Huerta: Well, yes. When you think of the five people who were killed, and Cesar’s having all those death threats on his life. The three fasts that he did, the last one for 36 days. Those are stories that really haven’t been told a lot. So many people went to jail, people lost their homes. I know we can’t include everything in the film. I feel I was very blessed to have been part of the farmworker movement. It’s a gift of my life, a gift to my life. But it was all of these people who made it happen, not just myself.

That’s the thing about being an organizer. That’s what you do. You organize other people so they can take power and change their lives. So they can take the actions that are going to change their communities.

Bratt: I also think there’s an element, and Dolores speaks to it in the film, that women are conditioned to acquiesce and let their male counterparts take the center stage. She shared with me a couple stories of that in fact happening. At a contract signing, she negotiated the contract and when they went to take this iconic photo, one of the male leaders came in, so she just automatically got up and gave him her seat. And she’s not in the photo!

Huerta: He said, “Do you mind if I sit where you’re sitting? And I said, “Oh yeah, go ahead.” I got up and walked away. I would never do that today. Women need to take credit for what they do.

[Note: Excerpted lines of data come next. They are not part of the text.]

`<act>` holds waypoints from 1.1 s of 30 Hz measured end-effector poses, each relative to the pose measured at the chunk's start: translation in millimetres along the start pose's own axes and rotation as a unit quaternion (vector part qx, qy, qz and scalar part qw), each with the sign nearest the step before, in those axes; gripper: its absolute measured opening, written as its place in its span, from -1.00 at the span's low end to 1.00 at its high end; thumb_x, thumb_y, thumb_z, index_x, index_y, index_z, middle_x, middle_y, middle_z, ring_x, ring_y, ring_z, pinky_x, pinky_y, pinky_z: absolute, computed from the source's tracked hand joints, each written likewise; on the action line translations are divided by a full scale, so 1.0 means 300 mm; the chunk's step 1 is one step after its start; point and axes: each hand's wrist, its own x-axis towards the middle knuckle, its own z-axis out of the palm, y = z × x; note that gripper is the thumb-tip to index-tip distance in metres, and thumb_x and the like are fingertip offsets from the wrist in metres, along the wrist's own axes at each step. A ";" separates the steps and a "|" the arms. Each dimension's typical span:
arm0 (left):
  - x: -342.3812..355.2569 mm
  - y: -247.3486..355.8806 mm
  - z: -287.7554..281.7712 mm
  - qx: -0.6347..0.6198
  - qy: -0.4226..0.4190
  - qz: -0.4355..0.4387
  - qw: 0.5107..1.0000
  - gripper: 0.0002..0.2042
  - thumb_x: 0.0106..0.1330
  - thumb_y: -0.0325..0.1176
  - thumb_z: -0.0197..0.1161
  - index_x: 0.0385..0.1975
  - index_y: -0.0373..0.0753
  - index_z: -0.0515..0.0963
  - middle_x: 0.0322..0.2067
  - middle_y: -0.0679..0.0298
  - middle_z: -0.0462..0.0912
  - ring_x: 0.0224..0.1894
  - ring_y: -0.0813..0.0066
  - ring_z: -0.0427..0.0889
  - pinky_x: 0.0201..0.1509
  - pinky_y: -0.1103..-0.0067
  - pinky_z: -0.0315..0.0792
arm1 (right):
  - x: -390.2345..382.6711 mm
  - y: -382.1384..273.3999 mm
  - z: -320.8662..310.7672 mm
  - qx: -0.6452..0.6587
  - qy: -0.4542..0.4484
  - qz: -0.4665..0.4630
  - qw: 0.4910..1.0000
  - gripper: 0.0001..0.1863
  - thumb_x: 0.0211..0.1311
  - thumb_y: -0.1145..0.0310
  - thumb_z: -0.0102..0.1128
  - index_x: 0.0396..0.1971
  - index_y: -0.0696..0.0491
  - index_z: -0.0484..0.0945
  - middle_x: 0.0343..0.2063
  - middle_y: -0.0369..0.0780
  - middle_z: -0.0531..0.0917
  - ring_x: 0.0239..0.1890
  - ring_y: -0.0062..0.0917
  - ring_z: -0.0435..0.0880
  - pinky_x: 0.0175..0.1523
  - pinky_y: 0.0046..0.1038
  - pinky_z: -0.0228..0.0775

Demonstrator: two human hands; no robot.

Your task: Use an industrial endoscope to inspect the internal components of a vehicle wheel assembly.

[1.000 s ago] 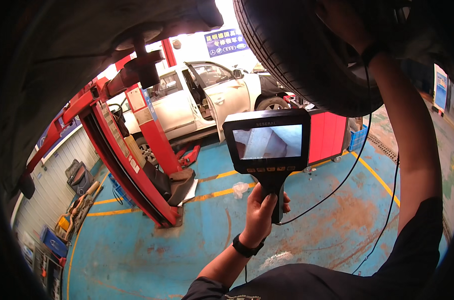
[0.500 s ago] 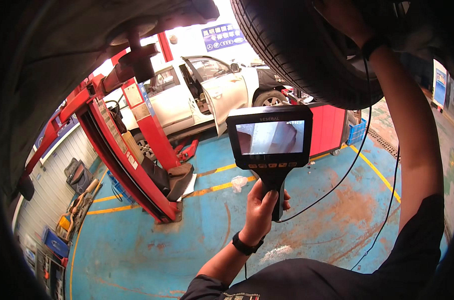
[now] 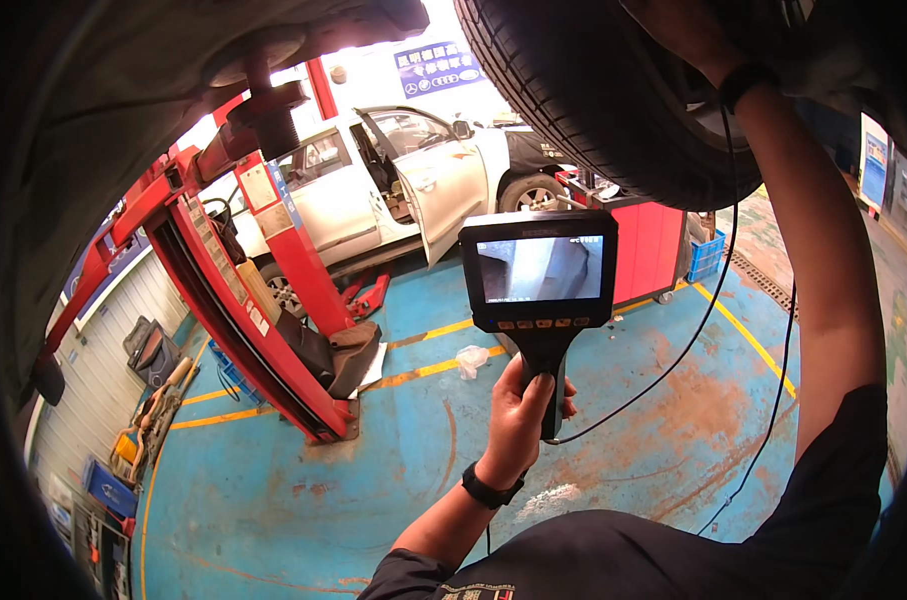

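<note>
My left hand (image 3: 516,422) is closed around the grip of a black handheld inspection camera (image 3: 538,322), held upright with its lit screen facing me. On the screen is a bluish-white, blurry close-up. A thin black cable (image 3: 663,376) leaves the base of the grip, curves right and climbs toward my right wrist. My right hand (image 3: 685,42) is raised at the upper right, behind a black tyre (image 3: 573,100) hanging overhead. Its fingers are lost in the shadow beside the wheel, so what they touch cannot be made out.
A raised vehicle's dark underside (image 3: 123,110) spans the top left. Red lift posts (image 3: 243,310) stand at left. Beyond is a white car (image 3: 373,180) with an open door. Behind the camera stands a red tool cabinet (image 3: 649,250), near a blue crate (image 3: 706,256). Clear plastic (image 3: 471,361) lies on the floor.
The picture on the camera's screen has shifted, with a brighter strip and darker edges. The camera has moved very slightly. Both hands stay nearly in place.
</note>
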 end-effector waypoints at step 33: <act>-0.028 -0.061 -0.028 -0.029 0.004 -0.025 0.999 -0.71 0.47 -0.17 0.07 -0.08 -0.30 0.42 -0.38 0.13 0.61 -0.44 0.46 0.63 -0.33 0.54 0.58 | -0.012 -0.004 0.014 0.014 0.021 -0.011 1.000 -0.74 0.28 0.28 0.06 -0.36 0.20 0.53 -0.33 0.09 0.62 -0.15 0.03 0.60 -0.04 -0.07 0.43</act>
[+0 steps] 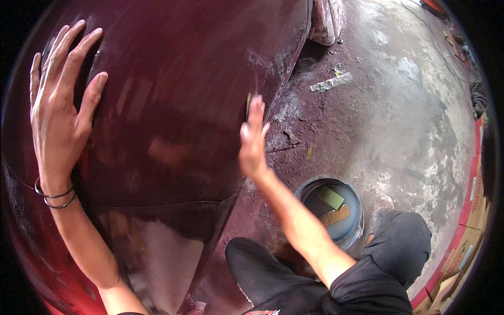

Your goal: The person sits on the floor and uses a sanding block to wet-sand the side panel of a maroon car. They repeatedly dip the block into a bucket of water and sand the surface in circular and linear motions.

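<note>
A dark maroon car body panel [173, 105], glossy and wet-looking with pale smears, fills the left and middle of the head view. My left hand [60, 113] rests on its far-left side, fingers stretched and spread, holding nothing; two dark bands circle that wrist. Close to the panel's right edge, my right hand [253, 144] presses a thin flat pad [248, 106] against the surface. Only a narrow strip of the pad shows beyond the fingers, and the hand is slightly blurred.
A grey-blue bucket [359, 202] stands right of my right forearm, with a green block [331, 198] and a tan block [335, 215] inside. Silver tape [331, 82] lies on the stained concrete floor. Cardboard boxes [467, 236] line the right, below a coiled cable [478, 98].
</note>
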Available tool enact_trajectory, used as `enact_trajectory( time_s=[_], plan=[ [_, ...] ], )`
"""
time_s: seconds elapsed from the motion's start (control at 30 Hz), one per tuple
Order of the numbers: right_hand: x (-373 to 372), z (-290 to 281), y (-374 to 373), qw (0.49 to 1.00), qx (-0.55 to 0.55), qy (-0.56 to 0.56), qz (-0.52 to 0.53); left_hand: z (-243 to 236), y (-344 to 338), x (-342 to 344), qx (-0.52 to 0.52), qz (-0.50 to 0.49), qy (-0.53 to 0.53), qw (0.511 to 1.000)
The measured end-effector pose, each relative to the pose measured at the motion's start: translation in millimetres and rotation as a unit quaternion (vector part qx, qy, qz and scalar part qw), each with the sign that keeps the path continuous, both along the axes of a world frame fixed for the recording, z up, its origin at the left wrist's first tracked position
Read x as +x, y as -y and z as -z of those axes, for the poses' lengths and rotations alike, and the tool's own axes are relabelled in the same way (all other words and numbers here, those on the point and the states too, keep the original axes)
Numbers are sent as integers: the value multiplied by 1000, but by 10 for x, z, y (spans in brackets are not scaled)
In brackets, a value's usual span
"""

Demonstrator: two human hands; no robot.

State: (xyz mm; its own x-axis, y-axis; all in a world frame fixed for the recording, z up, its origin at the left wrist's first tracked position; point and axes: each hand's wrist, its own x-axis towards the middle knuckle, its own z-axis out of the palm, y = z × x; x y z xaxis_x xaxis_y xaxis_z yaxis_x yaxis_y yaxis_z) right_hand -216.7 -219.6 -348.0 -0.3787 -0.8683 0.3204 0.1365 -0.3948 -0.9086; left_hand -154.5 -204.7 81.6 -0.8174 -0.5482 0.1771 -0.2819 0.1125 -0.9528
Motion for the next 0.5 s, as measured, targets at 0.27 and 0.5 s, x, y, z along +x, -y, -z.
enact_trajectory(
  time_s=[0.27, 0.5],
  plan=[
    [-396, -244, 728, 999, 22, 16, 27, -91, -4, 49, -12, -47, 30, 998],
    [-1015, -190, 1368, 996, 35, 10, 85, -48, 17, -113, 25, -46, -1, 999]
  ],
)
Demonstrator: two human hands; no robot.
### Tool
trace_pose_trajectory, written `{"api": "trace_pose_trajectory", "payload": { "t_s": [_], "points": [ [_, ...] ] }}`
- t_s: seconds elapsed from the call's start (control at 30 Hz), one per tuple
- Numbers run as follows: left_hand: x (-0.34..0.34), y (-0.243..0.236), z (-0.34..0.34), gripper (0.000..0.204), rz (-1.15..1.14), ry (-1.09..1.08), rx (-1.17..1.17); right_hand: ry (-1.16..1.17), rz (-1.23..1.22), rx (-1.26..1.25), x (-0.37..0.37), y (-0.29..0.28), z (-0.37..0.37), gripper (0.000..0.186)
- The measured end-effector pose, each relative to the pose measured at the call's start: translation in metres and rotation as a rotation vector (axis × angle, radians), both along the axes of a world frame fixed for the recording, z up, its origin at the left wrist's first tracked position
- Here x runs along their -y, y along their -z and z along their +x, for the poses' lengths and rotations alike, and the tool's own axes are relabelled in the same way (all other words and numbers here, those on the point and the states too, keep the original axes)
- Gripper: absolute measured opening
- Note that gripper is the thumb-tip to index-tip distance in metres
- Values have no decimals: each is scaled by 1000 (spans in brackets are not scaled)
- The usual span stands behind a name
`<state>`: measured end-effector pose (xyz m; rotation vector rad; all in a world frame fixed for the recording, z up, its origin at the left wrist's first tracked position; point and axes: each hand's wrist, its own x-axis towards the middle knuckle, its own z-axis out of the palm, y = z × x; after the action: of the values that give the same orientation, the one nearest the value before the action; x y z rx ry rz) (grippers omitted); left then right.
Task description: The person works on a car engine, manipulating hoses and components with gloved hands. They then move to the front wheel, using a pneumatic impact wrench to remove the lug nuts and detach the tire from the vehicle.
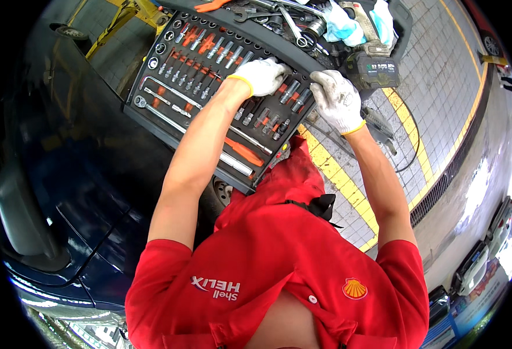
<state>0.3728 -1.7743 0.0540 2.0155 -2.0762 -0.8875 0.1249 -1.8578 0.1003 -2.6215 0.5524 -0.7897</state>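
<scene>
A black socket-set tray lies in front of me, its slots filled with chrome sockets, bits and extension bars. My left hand, in a white knit glove with a yellow cuff, is over the upper right part of it. Its fingers are bent down among the sockets, and whatever they grip is hidden. Beside the tray's right corner is my right hand, also gloved, its fingers loosely curved and apart with nothing seen in them. Two deep sockets stand between the hands. A ratchet and an orange-handled driver lie nearer me.
Beyond the tray, a dark bin holds loose wrenches, blue-white cloths and a cordless power tool. A dark car stands close on the left. A black cable curves over the paved floor on the right.
</scene>
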Motion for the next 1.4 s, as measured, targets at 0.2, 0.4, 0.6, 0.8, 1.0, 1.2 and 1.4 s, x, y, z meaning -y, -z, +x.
{"api": "trace_pose_trajectory", "payload": {
  "t_s": [0.2,0.4,0.6,0.8,1.0,1.2,1.4],
  "points": [
    [10,-15,-5,40,66,-11,-48,19,14,-2,2,0,-3,20],
    [-8,-20,1,42,-41,-188,-234,23,47,-12,10,-5,-4,21],
    [-75,-10,32,23,-129,-753,-1194,8,17,5,4,-3,0,22],
    [-149,-59,32,31,-222,-985,-960,17,-27,6,-4,-8,4,26],
    [-277,-47,38,38,-158,-1475,-628,38,8,-25,-15,-27,-9,18],
    [-294,-7,-29,44,-295,-1727,-477,-27,-62,66,-26,-25,-16,34],
    [-253,-5,-41,45,-568,-1854,-545,-121,37,102,-32,-43,-36,30]
  ]
}}
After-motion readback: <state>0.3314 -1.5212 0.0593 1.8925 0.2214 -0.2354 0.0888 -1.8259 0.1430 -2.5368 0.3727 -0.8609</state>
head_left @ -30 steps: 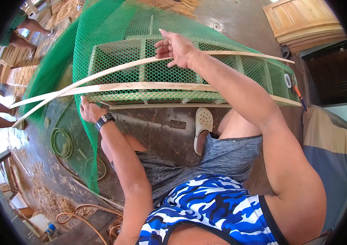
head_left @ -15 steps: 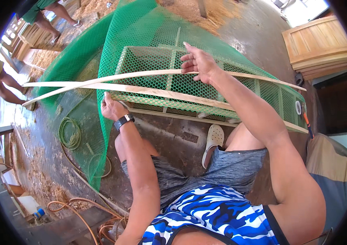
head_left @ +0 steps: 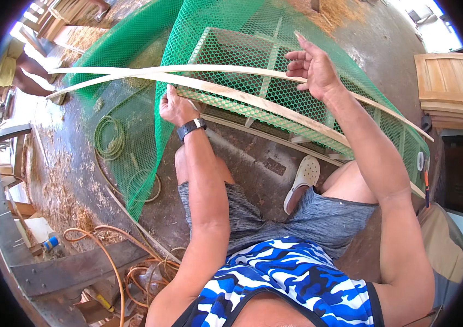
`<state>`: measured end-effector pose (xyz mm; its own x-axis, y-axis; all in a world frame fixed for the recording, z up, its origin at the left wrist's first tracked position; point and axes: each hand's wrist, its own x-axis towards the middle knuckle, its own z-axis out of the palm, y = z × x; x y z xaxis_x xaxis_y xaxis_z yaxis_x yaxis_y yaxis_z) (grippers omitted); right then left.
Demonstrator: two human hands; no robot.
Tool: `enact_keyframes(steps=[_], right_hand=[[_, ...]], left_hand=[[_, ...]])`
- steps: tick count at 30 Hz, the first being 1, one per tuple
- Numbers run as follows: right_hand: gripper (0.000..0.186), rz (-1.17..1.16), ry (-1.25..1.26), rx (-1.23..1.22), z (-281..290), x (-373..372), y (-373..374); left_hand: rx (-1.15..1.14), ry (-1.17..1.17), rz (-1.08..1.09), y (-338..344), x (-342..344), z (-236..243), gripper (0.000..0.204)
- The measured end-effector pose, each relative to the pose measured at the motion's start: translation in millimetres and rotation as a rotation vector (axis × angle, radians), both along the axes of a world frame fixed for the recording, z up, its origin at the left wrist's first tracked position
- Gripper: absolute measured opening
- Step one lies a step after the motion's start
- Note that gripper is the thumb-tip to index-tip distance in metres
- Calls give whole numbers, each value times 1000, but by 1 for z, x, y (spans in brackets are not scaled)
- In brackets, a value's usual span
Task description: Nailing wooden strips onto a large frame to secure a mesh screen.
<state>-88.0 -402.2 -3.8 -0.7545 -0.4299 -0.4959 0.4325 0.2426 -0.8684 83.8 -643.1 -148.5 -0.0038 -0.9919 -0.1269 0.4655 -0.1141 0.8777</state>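
Observation:
Green plastic mesh [head_left: 179, 41] lies draped over a rectangular wooden frame [head_left: 275, 48] with crossbars. Across the mesh run two long, pale wooden strips, a far one [head_left: 209, 68] and a near one [head_left: 253, 98], crossing toward their left ends. My left hand [head_left: 178, 108], with a watch on its wrist, is closed on the mesh at the frame's near left corner, its thumb just under the near strip. Above the far strip, my right hand [head_left: 319, 71] is open with fingers apart and nothing in it. My right forearm hides part of the near strip.
A coil of green line [head_left: 109, 137] lies on the floor at left. Orange hose [head_left: 112, 267] tangles at lower left beside a dark beam [head_left: 84, 267]. Stacked wooden panels [head_left: 448, 82] stand at right. A white tape roll [head_left: 420, 161] sits near an orange-handled tool [head_left: 427, 180]. Another person's legs [head_left: 32, 73] show at left.
The view has shifted, so the frame, mesh and strips sit further right and higher. Both hands keep nearly the same pose over the frame.

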Motion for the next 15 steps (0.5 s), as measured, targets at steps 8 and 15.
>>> enact_keyframes(steps=[8,15], right_hand=[[69,-14,23,-21,0,3,2],[68,-12,34,-39,-2,1,3]], left_hand=[[20,119,-5,4,-2,5,16],[67,99,0,6,-2,9,15]])
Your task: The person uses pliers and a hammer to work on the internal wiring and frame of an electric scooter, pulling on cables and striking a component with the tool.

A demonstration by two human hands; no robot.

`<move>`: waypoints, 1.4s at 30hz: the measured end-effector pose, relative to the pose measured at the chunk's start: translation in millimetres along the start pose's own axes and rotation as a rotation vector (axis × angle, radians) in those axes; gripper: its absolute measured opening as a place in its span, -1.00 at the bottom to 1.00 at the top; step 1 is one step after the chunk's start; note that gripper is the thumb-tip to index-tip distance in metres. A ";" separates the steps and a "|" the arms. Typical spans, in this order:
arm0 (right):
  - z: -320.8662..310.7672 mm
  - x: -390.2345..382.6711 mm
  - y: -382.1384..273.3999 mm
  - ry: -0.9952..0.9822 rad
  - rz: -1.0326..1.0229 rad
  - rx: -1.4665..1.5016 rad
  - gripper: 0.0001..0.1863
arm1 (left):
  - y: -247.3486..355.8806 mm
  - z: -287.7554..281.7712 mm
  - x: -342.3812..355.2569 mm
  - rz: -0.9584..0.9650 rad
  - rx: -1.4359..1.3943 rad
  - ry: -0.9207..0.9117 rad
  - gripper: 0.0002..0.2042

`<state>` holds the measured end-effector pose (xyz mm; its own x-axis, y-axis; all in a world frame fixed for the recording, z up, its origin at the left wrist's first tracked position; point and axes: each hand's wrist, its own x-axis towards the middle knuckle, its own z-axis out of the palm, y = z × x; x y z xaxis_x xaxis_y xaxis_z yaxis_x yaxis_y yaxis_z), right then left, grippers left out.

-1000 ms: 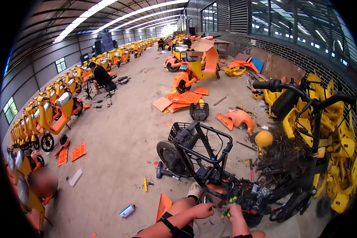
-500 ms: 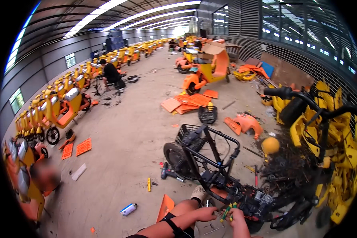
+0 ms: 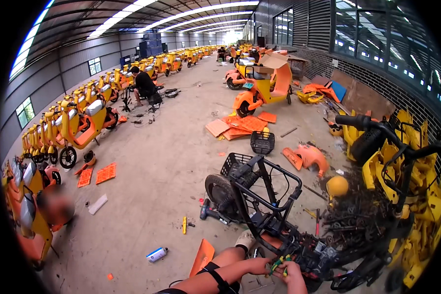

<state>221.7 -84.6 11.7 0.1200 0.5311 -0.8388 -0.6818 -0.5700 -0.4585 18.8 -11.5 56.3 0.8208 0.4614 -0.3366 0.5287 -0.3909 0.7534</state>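
Observation:
At the bottom of the view my right hand (image 3: 291,272) grips green-and-yellow pliers (image 3: 281,261) against the lower part of a stripped black scooter frame (image 3: 306,247). My left hand (image 3: 259,265) is closed just left of the pliers' jaws; what its fingertips hold is too small to make out. The frame has a rear wheel (image 3: 213,188), a black basket (image 3: 235,161) and a handlebar (image 3: 357,120). Beside it lie a cordless drill (image 3: 208,213), a small yellow tool (image 3: 184,224), a spray can (image 3: 157,254) and an orange panel (image 3: 201,255).
Dark loose parts (image 3: 348,220) and stacked yellow body panels (image 3: 421,206) crowd the right. Orange panels (image 3: 245,125) lie ahead near an orange-yellow scooter (image 3: 264,85). Rows of scooters (image 3: 83,122) line the left, where a person in black (image 3: 144,85) crouches. Others sit farther back.
My left hand has moved slightly in toward the pliers, which my right hand still grips. The surroundings have shifted rightward in the view as my head turned slightly.

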 end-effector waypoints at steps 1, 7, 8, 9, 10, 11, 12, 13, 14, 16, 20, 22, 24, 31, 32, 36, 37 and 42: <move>0.3 -1.2 0.2 -0.012 0.012 0.014 -0.77 | 0.5 0.0 0.9 0.001 0.002 -0.019 -0.40; 3.7 -11.8 0.2 -0.086 -0.035 0.042 -0.66 | 2.3 -3.3 3.1 -0.052 -0.074 -0.097 -0.41; 4.8 -12.7 -0.6 -0.069 -0.010 0.049 -0.67 | 2.7 -3.3 3.2 -0.061 -0.085 -0.107 -0.42; 5.0 -14.2 -1.1 -0.049 -0.016 0.038 -0.68 | 2.6 -3.0 2.3 -0.038 -0.042 -0.080 -0.43; 5.9 -14.6 -1.8 -0.031 -0.014 0.036 -0.69 | 2.8 -2.7 2.2 -0.032 -0.024 -0.073 -0.43; 6.6 -14.8 -1.9 -0.010 -0.010 0.047 -0.69 | 2.5 -2.5 1.4 -0.029 -0.004 -0.067 -0.43; 7.2 -14.2 -2.0 0.011 -0.018 0.037 -0.71 | 2.1 -2.4 1.1 -0.027 0.017 -0.061 -0.43; 7.3 -13.5 -1.7 0.037 -0.023 0.037 -0.72 | 1.6 -2.1 0.7 -0.027 0.012 -0.063 -0.43; 7.3 -12.4 -0.6 0.058 -0.014 0.047 -0.74 | 1.1 -1.8 0.4 -0.026 0.009 -0.065 -0.43; 6.0 -10.4 1.4 0.049 -0.033 0.039 -0.75 | -0.1 -1.4 0.3 -0.021 -0.003 -0.069 -0.43; 5.2 -13.8 4.4 0.005 -0.066 0.056 -0.78 | -0.4 0.2 -0.5 0.021 -0.035 -0.088 -0.43; 6.7 -20.6 2.5 0.023 -0.073 0.017 -0.78 | 0.3 1.8 -0.4 0.044 -0.064 -0.097 -0.42; 10.8 -28.1 -2.3 0.048 -0.069 -0.011 -0.81 | 0.0 2.2 -1.3 0.049 -0.112 -0.118 -0.41; 4.1 -17.7 -0.9 0.110 -0.058 -0.035 -0.79 | 1.0 3.9 -1.4 0.239 -0.117 -0.248 -0.41; -1.1 -9.5 1.1 0.092 -0.057 -0.047 -0.77 | 2.0 4.5 -0.9 0.206 -0.118 -0.294 -0.40; -16.9 17.6 7.2 -0.182 0.002 0.158 -0.87 | 6.9 6.2 -2.7 0.168 -0.166 -0.410 -0.40; -16.9 20.1 8.6 -0.256 -0.005 0.167 -0.87 | 7.3 6.6 -3.5 0.188 -0.202 -0.421 -0.40; -1.6 5.7 11.0 -0.214 -0.060 0.173 -0.87 | 2.7 12.0 -2.5 0.261 -0.201 -0.350 -0.36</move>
<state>216.1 -88.8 1.4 0.0213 0.6911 -0.7224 -0.7932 -0.4282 -0.4330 20.8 -23.3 52.5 0.9624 0.0591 -0.2652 0.2710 -0.2806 0.9208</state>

One of the chapters in the story I didn’t know was the East Coast organizing that you did, working directly with Gloria Steinem. Did that make you more assertive about women’s rights?

Huerta: When I was working with Gloria, I was focused on the grape boycott. It wasn’t until afterwards…. But I did start to pay more attention to how women were being treated in our movement. One of our board members was sexually harassing a woman, and she wrote me a letter. It made me so angry to see that was happening. And I went to Cesar and said, “We have to stop this.” And Cesar actually did take care of it.

Peter, did the film change from your original conception as you did more research?

Bratt: I wrote a 40-page treatment, outlining the major narrative points and turning points. What we didn’t see was what you discover in the process. That’s the big difference between narrative films and documentaries. In documentary, you are discovering a lot of the themes in the process of interviewing. Also, you don’t what you’re going to get when you’re digging through archives.

We went through the archives for two years. We discovered this incredible 16mm material of Cesar and Dolores together in the CBS vault, and it was available. That really added a richness that originally we didn’t foresee.

Also, in the interviews, so many people would say, “You know, Dolores worked 16-hour days, and then she would dance the night away.” Everyone was making similar comments. And [her daughter] Angela said, “She was a professional dancer. She didn’t pursue her dancing career, but she is a dancer on the stage of justice.” When she said that, a year into the process, I thought, “Oh my God. What an incredible way into the story. That would capture her spirit.”

Dolores, did you see things in the movie that surprised you?

Huerta:I had never seen that footage of Cesar and myself. I was happy that I said the right things. [laughs] And that I still felt the same way about pretty much everything.